**INSTRUCTIONS TO FOLLOW**: Your answer should contain only the lines from the top of the data below down through the one with "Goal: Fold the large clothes", transcribed exactly and without pictures; please include nothing more.
*** Block opens ***
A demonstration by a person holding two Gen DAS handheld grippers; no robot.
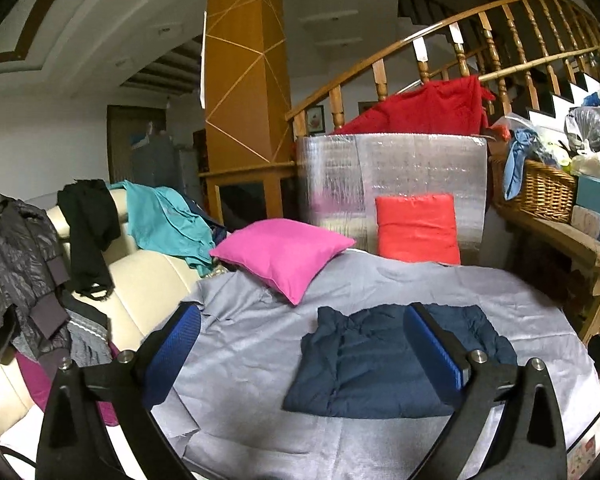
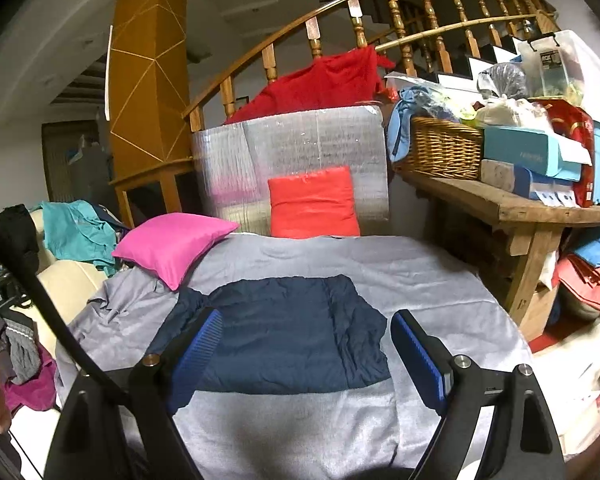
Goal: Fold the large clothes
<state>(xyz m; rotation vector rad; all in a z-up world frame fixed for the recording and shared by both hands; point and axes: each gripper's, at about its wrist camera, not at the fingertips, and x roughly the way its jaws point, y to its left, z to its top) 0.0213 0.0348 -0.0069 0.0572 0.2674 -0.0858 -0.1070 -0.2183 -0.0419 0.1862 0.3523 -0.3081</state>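
Pink cushion just beyond folded navy garment; orange cushion behind

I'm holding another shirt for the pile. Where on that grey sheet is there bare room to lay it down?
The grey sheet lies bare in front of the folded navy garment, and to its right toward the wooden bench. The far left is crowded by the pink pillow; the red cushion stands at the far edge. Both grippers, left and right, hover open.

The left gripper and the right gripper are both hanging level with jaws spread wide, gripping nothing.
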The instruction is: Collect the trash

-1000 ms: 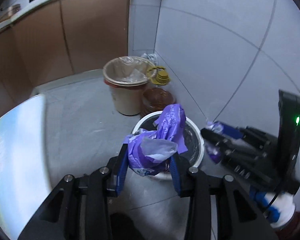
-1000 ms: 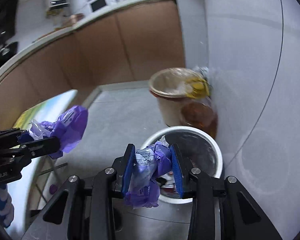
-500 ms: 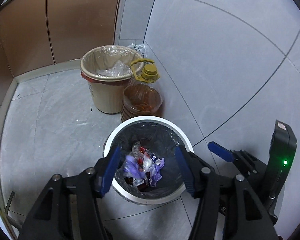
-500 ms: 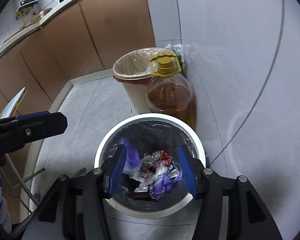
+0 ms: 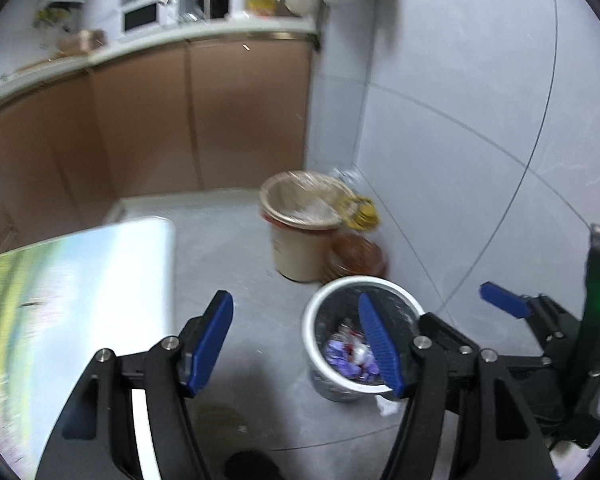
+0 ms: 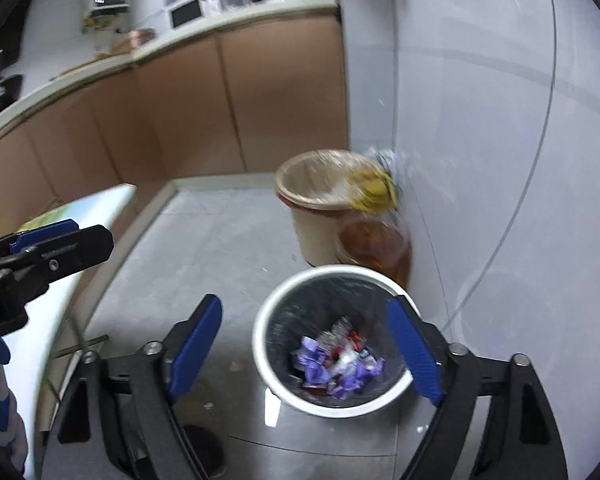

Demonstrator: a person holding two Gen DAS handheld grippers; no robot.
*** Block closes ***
**RESPONSE TO THIS EXERCISE**:
A demonstration by a person holding two Gen DAS handheld grippers; no robot.
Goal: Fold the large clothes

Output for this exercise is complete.